What is epilepsy?
Epilepsy is a neurological condition that disrupts the normal electrical activity our brains use to communicate with the rest of the body. This disruption causes repeated seizures.
Epilepsy can affect anyone, at any age, from any walk of life.
A one-off seizure does not necessarily mean that you have or will develop epilepsy.
An epileptic seizure results from a sudden electrical discharge in the brain that causes changes in sensation, behaviour or consciousness.
Seizures can take many forms because the brain is responsible for such a wide range of functions.
Seizure symptoms depend on where in the brain this abnormal burst of electrical activity happens. As a result, there are many different types of seizures - most usually last from a few seconds to a few minutes and usually stop without any treatment.
Epilepsy facts and stats
- Approximately 625,800 people in the UK have epilepsy – around 1 in 107 people.
- There are around 103,600 children and young people with epilepsy in the UK (aged 0-24). This is the equivalent of 1 in 200 children and young people.

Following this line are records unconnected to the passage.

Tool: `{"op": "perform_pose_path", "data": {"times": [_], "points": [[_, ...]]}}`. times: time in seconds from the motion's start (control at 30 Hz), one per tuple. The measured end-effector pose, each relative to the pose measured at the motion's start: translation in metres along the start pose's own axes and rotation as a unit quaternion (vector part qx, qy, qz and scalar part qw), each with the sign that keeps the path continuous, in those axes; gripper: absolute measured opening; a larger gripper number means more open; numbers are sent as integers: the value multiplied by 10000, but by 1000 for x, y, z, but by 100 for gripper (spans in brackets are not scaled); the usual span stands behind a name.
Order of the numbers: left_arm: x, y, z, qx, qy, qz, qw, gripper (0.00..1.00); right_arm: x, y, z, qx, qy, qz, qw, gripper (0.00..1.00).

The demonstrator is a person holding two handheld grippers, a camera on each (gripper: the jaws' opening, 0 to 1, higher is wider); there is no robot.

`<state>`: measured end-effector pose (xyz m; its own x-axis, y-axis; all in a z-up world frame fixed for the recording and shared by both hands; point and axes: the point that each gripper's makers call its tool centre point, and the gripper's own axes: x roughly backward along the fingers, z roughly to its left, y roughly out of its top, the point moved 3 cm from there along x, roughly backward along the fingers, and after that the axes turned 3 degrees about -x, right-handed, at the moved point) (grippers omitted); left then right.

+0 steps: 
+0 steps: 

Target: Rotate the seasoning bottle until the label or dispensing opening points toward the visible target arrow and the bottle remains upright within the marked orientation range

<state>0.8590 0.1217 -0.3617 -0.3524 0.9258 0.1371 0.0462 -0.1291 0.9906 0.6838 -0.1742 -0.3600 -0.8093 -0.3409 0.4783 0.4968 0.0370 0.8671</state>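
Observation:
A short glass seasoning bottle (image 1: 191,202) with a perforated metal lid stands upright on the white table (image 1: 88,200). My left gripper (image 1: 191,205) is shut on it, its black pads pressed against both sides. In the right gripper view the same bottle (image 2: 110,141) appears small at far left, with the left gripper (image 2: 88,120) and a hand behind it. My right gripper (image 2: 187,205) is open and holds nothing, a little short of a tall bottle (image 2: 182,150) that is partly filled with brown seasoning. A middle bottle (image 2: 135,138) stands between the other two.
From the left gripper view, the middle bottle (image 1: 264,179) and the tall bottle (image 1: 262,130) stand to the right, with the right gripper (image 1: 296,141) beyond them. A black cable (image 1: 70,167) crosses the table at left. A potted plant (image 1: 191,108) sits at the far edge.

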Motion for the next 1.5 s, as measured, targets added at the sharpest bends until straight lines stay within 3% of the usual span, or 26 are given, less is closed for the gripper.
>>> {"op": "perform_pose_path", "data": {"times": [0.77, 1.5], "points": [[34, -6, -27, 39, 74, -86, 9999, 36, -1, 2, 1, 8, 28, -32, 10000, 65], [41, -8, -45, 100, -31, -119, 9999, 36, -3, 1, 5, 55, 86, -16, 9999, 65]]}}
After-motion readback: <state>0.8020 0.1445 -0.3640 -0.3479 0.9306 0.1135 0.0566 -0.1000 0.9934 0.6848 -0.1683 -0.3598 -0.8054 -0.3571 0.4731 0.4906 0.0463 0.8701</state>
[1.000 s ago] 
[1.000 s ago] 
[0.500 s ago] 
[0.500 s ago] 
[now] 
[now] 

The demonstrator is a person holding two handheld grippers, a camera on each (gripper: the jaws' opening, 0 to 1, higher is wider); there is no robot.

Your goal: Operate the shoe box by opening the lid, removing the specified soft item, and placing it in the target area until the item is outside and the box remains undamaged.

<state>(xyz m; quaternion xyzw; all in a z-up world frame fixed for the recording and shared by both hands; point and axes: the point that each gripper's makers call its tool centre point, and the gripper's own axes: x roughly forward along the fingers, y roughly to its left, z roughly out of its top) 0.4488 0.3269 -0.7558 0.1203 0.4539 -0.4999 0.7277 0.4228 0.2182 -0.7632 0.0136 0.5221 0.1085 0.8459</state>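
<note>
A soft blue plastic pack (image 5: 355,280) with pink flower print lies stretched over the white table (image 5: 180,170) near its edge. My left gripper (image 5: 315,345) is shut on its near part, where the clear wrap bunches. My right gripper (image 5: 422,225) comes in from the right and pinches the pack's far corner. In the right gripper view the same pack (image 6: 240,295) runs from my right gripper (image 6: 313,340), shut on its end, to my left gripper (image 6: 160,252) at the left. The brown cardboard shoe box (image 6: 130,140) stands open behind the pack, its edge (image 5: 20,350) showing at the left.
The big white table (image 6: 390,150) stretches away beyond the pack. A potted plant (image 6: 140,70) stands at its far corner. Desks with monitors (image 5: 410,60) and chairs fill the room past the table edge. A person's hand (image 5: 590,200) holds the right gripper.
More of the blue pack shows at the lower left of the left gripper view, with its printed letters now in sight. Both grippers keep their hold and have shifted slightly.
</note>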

- Epilepsy is more common in children and young people as they get older:
- 1 in 1000 children aged 0-4
- 1 in 333 children aged 5-9
- 1 in 200 young people aged 10-14
- 1 in 133 young people aged 15-19
- 1 in 111 young people aged 20-24
- Epilepsy affects approximately 1 in 200 school-age children (aged 5-19).
- Around three-quarters of children will either outgrow their epilepsy or it will be well controlled by anti-seizure medications.
- It is estimated that around 40% of children with epilepsy have a learning disability.
- Around 3% of people with epilepsy are photosensitive, which means their seizures are brought on by flashing lights.
- Each year in the UK, around 1,000 people die from causes related to epilepsy.